とにかく東京や周辺には「山」「谷」「川」「丘」など、地形から採ったと思われる駅名が多い。そんなことは誰でも知っているが、ではどうして「池袋」なの?「湯島」のどこに島がある?など、よく考えてみると、謎の駅名も少なくない。
本書で内田さんは、二つの視点から解明しようとする。一つは、駅周辺の地形との関連。これは当たり前だろう。もう一つは、JRと私鉄、さらに私鉄各社による駅名の付け方の違い。さらに時代による変化も調べている。
東急電鉄や京王電鉄は、駅名に「山」や「丘」が多い。わざわざ改名した例もある。「自由が丘駅」は、開業時は近くにある「九品仏」にちなんだ駅名だったそうだ。「聖蹟桜ヶ丘駅」は「関戸駅」だったという。そもそも「丘」という字が駅名で登場するのは、昭和になってから。モダンな新興住宅地として「丘」が人気になったようだ。
JRでは「山」が付く駅名が少ない。ところが私鉄では、代官山、武蔵小山、大岡山、千歳烏山、浜田山など珍しくない。同じような地形でも、鉄道会社の好みで駅名が違ってくるのだ。JR西日暮里駅など、東急なら迷わず「道灌山駅」にしたのではないかと見る。
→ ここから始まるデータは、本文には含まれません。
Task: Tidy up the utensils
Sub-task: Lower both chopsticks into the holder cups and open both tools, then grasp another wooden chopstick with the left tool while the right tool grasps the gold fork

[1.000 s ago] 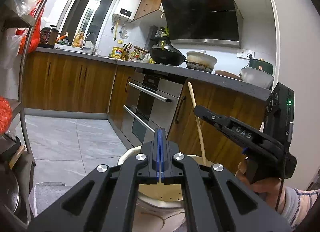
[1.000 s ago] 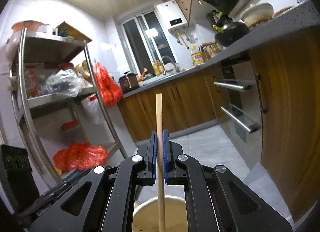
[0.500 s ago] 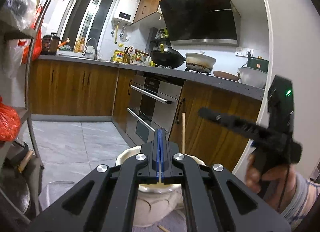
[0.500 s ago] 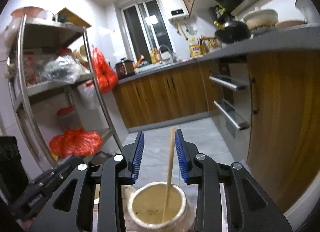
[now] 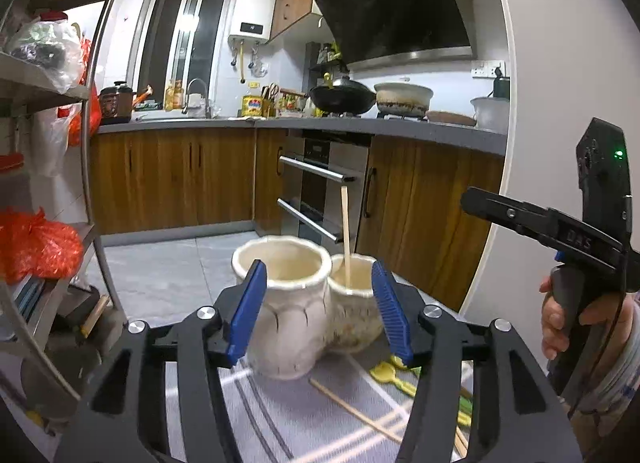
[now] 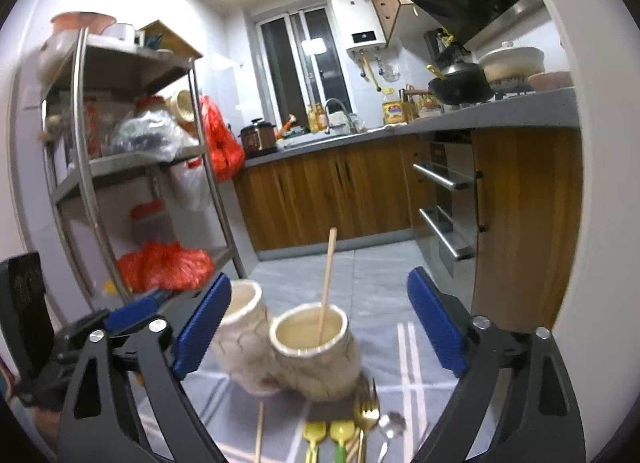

そのあたりを本書では「山」「丘」「台」「谷」「坂」「島」など順に考察している。平らに見える山手線周辺も、40メートル近い標高差があることも初めて知った。山あり、谷ありなのだ。
ちなみに「池袋」については、昔、大きな池があったという説があるそうだ。「湯島」は古来、平地の中の小さな台地を島と言ったことと関係しているらしい。
巻末には駅名の索引も付いている。それを拾い読みするだけでも楽しい。ちょっとした駅名通になれる。